Data Storage and Backup Security: How to Defend Against Ransomware
This is part of Solutions Review’s Premium Content Series, a collection of contributed columns written by industry experts in maturing software categories. In this submission, Continuity Software CTO Doron Pinhas offers advice on how to defend against ransomware with data storage and backup security.
The cost of a single storage system breach could overwhelmingly exceed the investment in a storage security framework and controls.
Ransomware attacks are growing more frequent and intense for obvious reasons. CISOs and security teams, therefore, expand their framework to encompass storage and backup systems and add controls specific to their unique needs. They do it as the more they define and enforce detailed security policies, the more they reduce their risk.
If you’re taking your first storage-security steps, we urgently recommend getting to know prominent storage & backup security guidelines and frameworks. Examples include the NIST Security Guidelines for Storage Infrastructure (published in 2020), ISO 27040 (published in 2015), and SNIA’s storage security publications.

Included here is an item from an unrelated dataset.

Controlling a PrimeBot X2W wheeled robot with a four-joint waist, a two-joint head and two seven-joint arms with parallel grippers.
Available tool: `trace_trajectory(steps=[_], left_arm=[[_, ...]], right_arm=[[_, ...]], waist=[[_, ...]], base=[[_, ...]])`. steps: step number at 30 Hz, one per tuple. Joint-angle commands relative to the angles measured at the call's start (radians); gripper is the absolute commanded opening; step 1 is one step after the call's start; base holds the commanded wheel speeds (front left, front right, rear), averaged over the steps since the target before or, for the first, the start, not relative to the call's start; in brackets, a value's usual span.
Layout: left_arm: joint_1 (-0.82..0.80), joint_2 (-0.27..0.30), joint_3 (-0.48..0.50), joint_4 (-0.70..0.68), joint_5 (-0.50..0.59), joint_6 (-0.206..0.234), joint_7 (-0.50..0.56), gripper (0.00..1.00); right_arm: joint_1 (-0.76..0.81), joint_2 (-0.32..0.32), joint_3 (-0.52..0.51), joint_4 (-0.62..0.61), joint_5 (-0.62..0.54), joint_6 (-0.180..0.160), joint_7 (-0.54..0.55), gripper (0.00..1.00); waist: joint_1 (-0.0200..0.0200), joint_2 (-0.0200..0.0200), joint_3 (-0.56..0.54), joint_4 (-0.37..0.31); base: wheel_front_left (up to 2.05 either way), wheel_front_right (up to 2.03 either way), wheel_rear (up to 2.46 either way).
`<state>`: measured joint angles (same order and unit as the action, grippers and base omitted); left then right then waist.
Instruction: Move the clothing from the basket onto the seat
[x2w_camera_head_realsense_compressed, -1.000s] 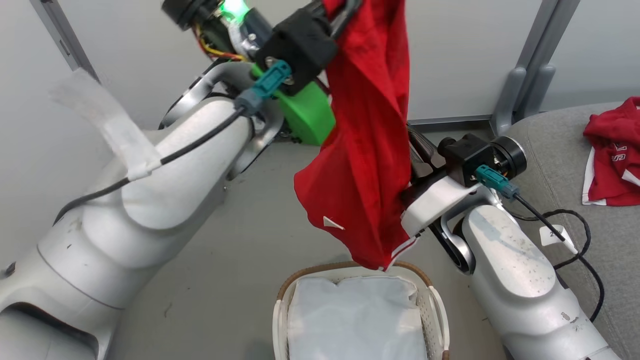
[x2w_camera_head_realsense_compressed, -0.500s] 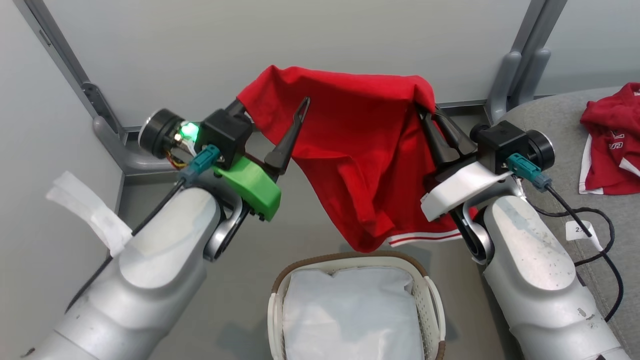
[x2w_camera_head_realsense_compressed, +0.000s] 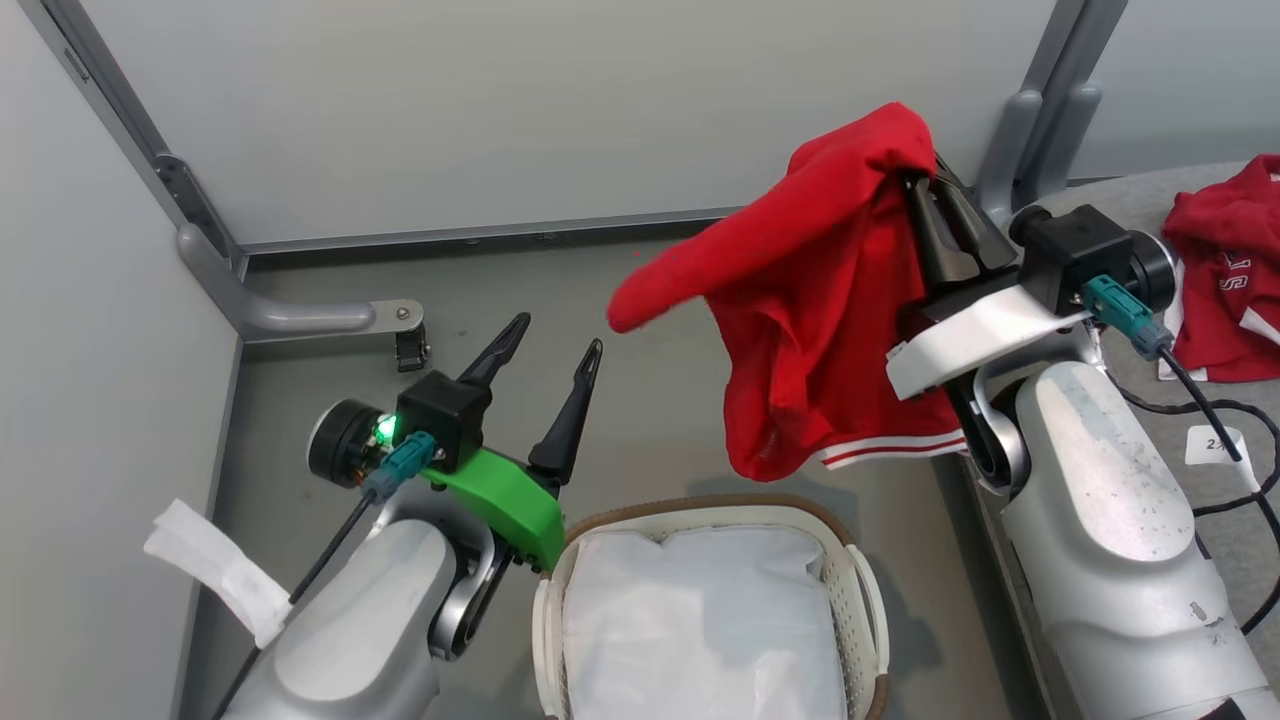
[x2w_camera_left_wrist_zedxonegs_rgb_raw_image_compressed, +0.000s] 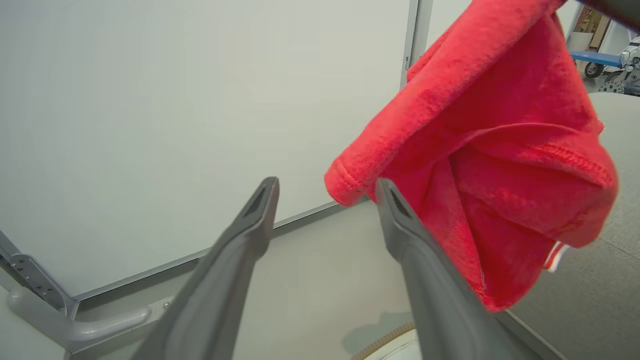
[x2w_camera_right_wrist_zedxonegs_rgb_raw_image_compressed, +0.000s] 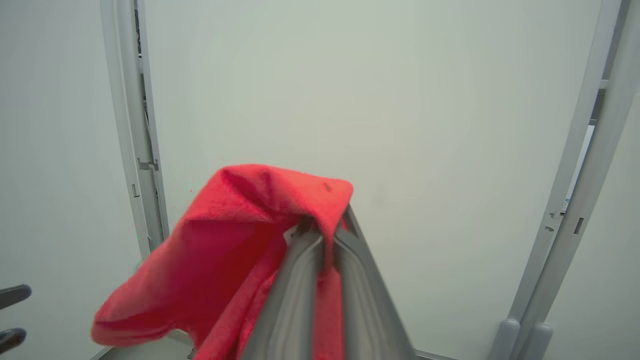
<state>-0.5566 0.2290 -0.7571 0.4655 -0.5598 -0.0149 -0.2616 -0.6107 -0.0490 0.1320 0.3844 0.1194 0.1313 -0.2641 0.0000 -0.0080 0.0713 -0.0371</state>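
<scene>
A bright red garment (x2w_camera_head_realsense_compressed: 810, 330) with a white-striped hem hangs in the air above the floor, pinched at its top by my right gripper (x2w_camera_head_realsense_compressed: 925, 190), which is shut on it (x2w_camera_right_wrist_zedxonegs_rgb_raw_image_compressed: 320, 220). Its loose left end juts out sideways (x2w_camera_left_wrist_zedxonegs_rgb_raw_image_compressed: 350, 180). My left gripper (x2w_camera_head_realsense_compressed: 555, 335) stands open lower left of it, nothing between its fingers (x2w_camera_left_wrist_zedxonegs_rgb_raw_image_compressed: 325, 187). The white basket (x2w_camera_head_realsense_compressed: 860, 590) with a brown rim sits below, holding its plain white liner (x2w_camera_head_realsense_compressed: 700, 620). A second red garment (x2w_camera_head_realsense_compressed: 1225, 270) lies on the grey seat (x2w_camera_head_realsense_compressed: 1140, 200) at the right.
Grey partition walls close off the back and left. A metal foot with a caster (x2w_camera_head_realsense_compressed: 405, 345) stands on the floor at the left wall's base, and an upright post (x2w_camera_head_realsense_compressed: 1040, 120) rises by the seat. A black cable (x2w_camera_head_realsense_compressed: 1235, 440) runs over the seat's front.
My left gripper opened and let go of the red garment, then dropped down and left. The right gripper carried the garment up and to the right, toward the seat.
</scene>
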Motion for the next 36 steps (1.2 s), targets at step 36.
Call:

Here are six strategies that infrastructure & security leaders must take to safeguard their data in storage and backup systems:
Data Storage and Backup Security
1. Steer a Culture that Breaks the Silos Between Security and Storage Teams
Security teams often lack a good understanding of storage & backup capabilities, protocols, and the attack surface. Storage teams often adopt a naïve approach to security. They assume it complicates storage management (somewhat true) and that security and performance are contradictory (valid years ago, much less so today). A good first step could be to perform a one-time audit for storage security.
2. Build Safeguards into Storage & Backup Security Processes and Practices
Start by creating secure storage designs, implementations, and management procedures. Walk yourselves through the storage lifecycle from technology inception through security updates and patches to retiring storage devices.
3. Raise Your Security Baseline
To include identity and access management controls that separate administration within and between different data-planes (such as primary storage, backup, and disaster recovery), business functions, and environments (such as production, development, and testing). You can bake security baselines, guidelines, and quality controls into your IT management DNA and apply them with every new storage initiative.
4. Deploy and Inventory Storage & Backup in Adherence with Baseline Security
5. Monitor and Measure Change Against Baselines 24/7
To make sure you never deviate from them.
5. Expand your Incident Response and Recovery Plan
Expand it to cover the storage, using metrics on the likelihood and severity of incidents as they apply to your business. (Use available data to benchmark your environment against other organizations for reference.) Run tabletop exercises to decide how to recover from scenarios such as these:
- An attack wipes out a large storage array supporting thousands of servers, VMs, and operating system instances. The onslaught has erased your data and storage configurations. You must rebuild the array, create the LUNs, and remap them to those servers and data stores.
- A criminal hacker deletes your SAN settings, including zoning and masking. It took years to design and roll out those configurations. Now you must fall back on your documentation and backups. Do you have automation in place to recover quickly?
- An unidentified strain of ransomware targeting a zero-day vulnerability in SAN storage software has hit your storage plane. The ransomware targets primary storage and backups. You need to keep secure backups so you can recover once you stop the attack. You must defuse the malicious software as soon as possible.
Getting On the Storage Security Fast Track
If you ask us what’s the best thing to do as a starting point, we’d say “easy!”. Obviously, it’s to reach out to experts who can identify the “gaps”. They can map your infrastructure and conduct a one-time audit to get you on your way.
Then, understand that automation will be your new best friend for curtailing errors, costs, and person-hours. It’s best to bake automation into storage & backup security provisioning, validation, and auditing. Consider automation that validates your configurations against your security baselines.